Source material
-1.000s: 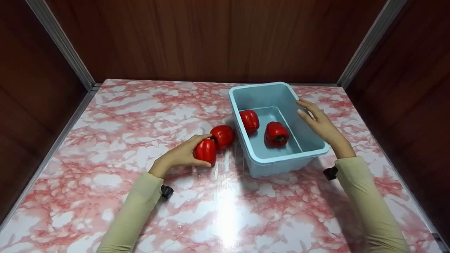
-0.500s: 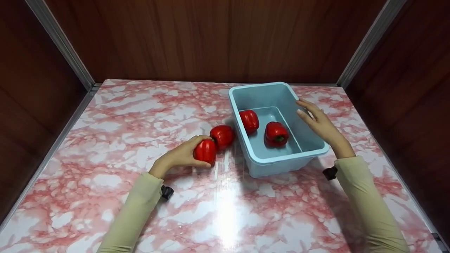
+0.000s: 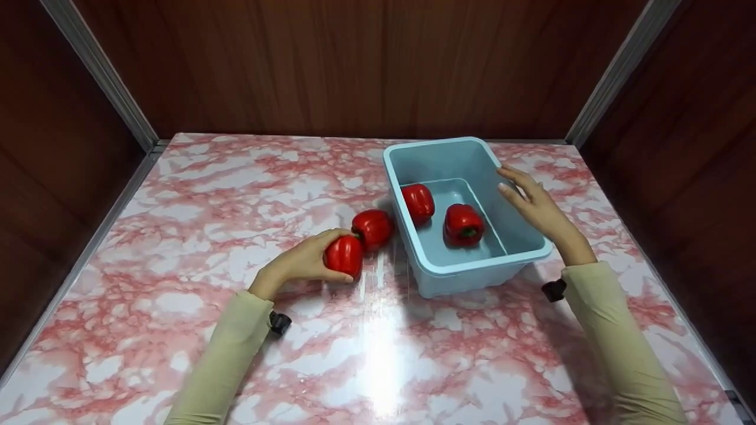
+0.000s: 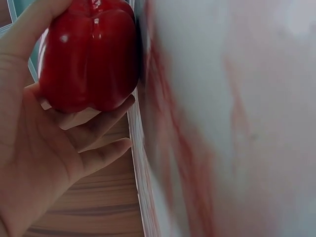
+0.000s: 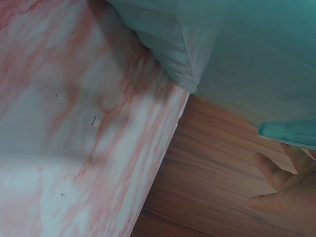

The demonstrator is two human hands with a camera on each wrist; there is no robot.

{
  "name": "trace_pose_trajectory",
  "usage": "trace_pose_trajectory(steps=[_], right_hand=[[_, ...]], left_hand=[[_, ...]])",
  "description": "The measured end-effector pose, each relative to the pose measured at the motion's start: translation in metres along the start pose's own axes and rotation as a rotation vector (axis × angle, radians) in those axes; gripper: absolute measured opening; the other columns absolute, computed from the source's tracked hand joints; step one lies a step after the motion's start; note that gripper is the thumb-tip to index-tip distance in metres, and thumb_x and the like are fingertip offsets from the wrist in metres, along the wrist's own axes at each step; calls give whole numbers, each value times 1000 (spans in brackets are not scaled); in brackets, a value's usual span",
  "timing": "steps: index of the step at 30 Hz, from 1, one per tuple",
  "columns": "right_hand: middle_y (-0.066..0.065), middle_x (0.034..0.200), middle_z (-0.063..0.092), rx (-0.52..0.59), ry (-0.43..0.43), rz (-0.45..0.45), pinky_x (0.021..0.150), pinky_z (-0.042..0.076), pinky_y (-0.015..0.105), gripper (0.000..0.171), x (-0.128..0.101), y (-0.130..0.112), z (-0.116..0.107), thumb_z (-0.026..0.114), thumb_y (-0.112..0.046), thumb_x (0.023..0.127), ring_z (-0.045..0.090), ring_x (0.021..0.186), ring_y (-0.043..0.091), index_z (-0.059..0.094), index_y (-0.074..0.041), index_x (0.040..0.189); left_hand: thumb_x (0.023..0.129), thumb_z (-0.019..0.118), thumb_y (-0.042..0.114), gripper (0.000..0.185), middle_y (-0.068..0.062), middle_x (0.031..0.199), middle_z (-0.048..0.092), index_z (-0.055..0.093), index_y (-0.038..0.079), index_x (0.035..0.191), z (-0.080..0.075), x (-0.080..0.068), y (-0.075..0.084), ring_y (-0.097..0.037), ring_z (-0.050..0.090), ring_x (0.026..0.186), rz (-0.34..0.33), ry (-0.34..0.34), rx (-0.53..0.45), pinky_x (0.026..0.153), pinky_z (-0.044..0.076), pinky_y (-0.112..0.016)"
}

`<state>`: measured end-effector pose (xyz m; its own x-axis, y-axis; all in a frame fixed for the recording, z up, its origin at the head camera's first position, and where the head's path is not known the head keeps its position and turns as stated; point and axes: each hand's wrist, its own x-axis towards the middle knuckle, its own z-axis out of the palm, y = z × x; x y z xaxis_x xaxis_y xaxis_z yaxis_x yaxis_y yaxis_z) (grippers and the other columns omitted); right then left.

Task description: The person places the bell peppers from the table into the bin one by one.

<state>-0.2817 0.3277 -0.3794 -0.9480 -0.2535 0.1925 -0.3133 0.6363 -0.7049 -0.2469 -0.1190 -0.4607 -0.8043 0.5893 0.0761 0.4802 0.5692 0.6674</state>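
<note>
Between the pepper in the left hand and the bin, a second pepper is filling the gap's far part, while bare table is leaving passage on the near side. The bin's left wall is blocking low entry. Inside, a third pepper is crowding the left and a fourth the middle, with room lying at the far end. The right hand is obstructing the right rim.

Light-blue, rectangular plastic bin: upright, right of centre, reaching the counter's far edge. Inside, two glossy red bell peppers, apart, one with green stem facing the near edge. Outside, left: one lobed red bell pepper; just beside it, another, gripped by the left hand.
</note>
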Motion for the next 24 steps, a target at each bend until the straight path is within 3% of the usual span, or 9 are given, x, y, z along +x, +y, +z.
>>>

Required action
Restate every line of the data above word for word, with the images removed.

Answer to this task
-1.000s: 
-0.500s: 
+0.000s: 
+0.000s: 
+0.000s: 

The demonstrator is two human hands with a camera on each wrist; there is no robot.

{
  "name": "trace_pose_trajectory",
  "usage": "trace_pose_trajectory(steps=[_], right_hand=[[_, ...]], left_hand=[[_, ...]])",
  "description": "The measured end-effector pose, each relative to the pose measured at the motion's start: translation in metres along the start pose's own axes and rotation as a rotation vector (axis × angle, radians) in those axes; gripper: absolute measured opening; the other columns absolute, computed from the source's tracked hand joints; step one lies a step after the motion's start; note that gripper is the thumb-tip to index-tip distance in metres, and thumb_x and the like are fingertip offsets from the wrist in metres, along the wrist's own axes at each step; calls give whole numbers, each value times 1000 (spans in brackets are not scaled); in brackets, a value's usual span",
  "timing": "steps: index of the step at 30 Hz, from 1, one per tuple",
  "columns": "right_hand: middle_y (-0.066..0.065), middle_x (0.034..0.200), middle_z (-0.063..0.092), rx (-0.52..0.59), ry (-0.43..0.43), rz (-0.45..0.45), pinky_x (0.021..0.150), pinky_z (-0.042..0.076), pinky_y (-0.015..0.105), gripper (0.000..0.171), x (-0.128..0.101), y (-0.130..0.112), z (-0.116..0.107), thumb_z (-0.026..0.114), thumb_y (-0.112..0.046), thumb_x (0.023..0.127), ring_z (-0.045..0.090), ring_x (0.021..0.186), ring_y (-0.043..0.091), index_z (-0.059..0.094), index_y (-0.074..0.041), index_x (0.040..0.189); left_hand: thumb_x (0.023..0.129), thumb_z (-0.019..0.118), thumb_y (-0.042..0.114), gripper (0.000..0.185), middle_y (-0.068..0.062), middle_x (0.031..0.199), middle_z (-0.048..0.092), index_z (-0.055..0.093), index_y (-0.038..0.079), index_x (0.035..0.191), z (-0.080..0.075), x (-0.080..0.068), y (-0.075..0.084), ring_y (-0.097..0.037), ring_z (-0.050..0.090), ring_x (0.026..0.186), rz (-0.34..0.33), ry (-0.34..0.34), rx (-0.53..0.45), pinky_x (0.026..0.153), pinky_z (-0.044..0.076), pinky_y (-0.112..0.016)"
}

`<state>`: measured end-effector pose (xyz m; its own x-axis, y-axis; all in a frame fixed for the recording, z up, its origin at the head camera's first position, and where the head's path is not known the head keeps its position and turns as stated; point and axes: each hand's wrist, its own x-axis towards the middle knuckle, its own z-axis out of the palm, y = z × x; x y z xaxis_x xaxis_y xaxis_z yaxis_x yaxis_y yaxis_z) (grippers and the other columns omitted); right then left.

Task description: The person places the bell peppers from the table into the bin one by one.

<state>-0.2817 0.3277 -0.3794 -0.9480 -0.2535 0.1925 -0.3133 0.6363 -0.7049 -0.2469 -0.1190 -0.4607 -0.8043 0.5893 0.0761 0.4802 0.5692 0.6674</state>
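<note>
Between the pepper in the left hand and the bin, a second pepper is filling the gap's far part, while bare table is leaving passage on the near side. The bin's left wall is blocking low entry. Inside, a third pepper is crowding the left and a fourth the middle, with room lying at the far end. The right hand is obstructing the right rim.

Light-blue, rectangular plastic bin: upright, right of centre, reaching the counter's far edge. Inside, two glossy red bell peppers, apart, one with green stem facing the near edge. Outside, left: one lobed red bell pepper; just beside it, another, gripped by the left hand.
</note>
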Motion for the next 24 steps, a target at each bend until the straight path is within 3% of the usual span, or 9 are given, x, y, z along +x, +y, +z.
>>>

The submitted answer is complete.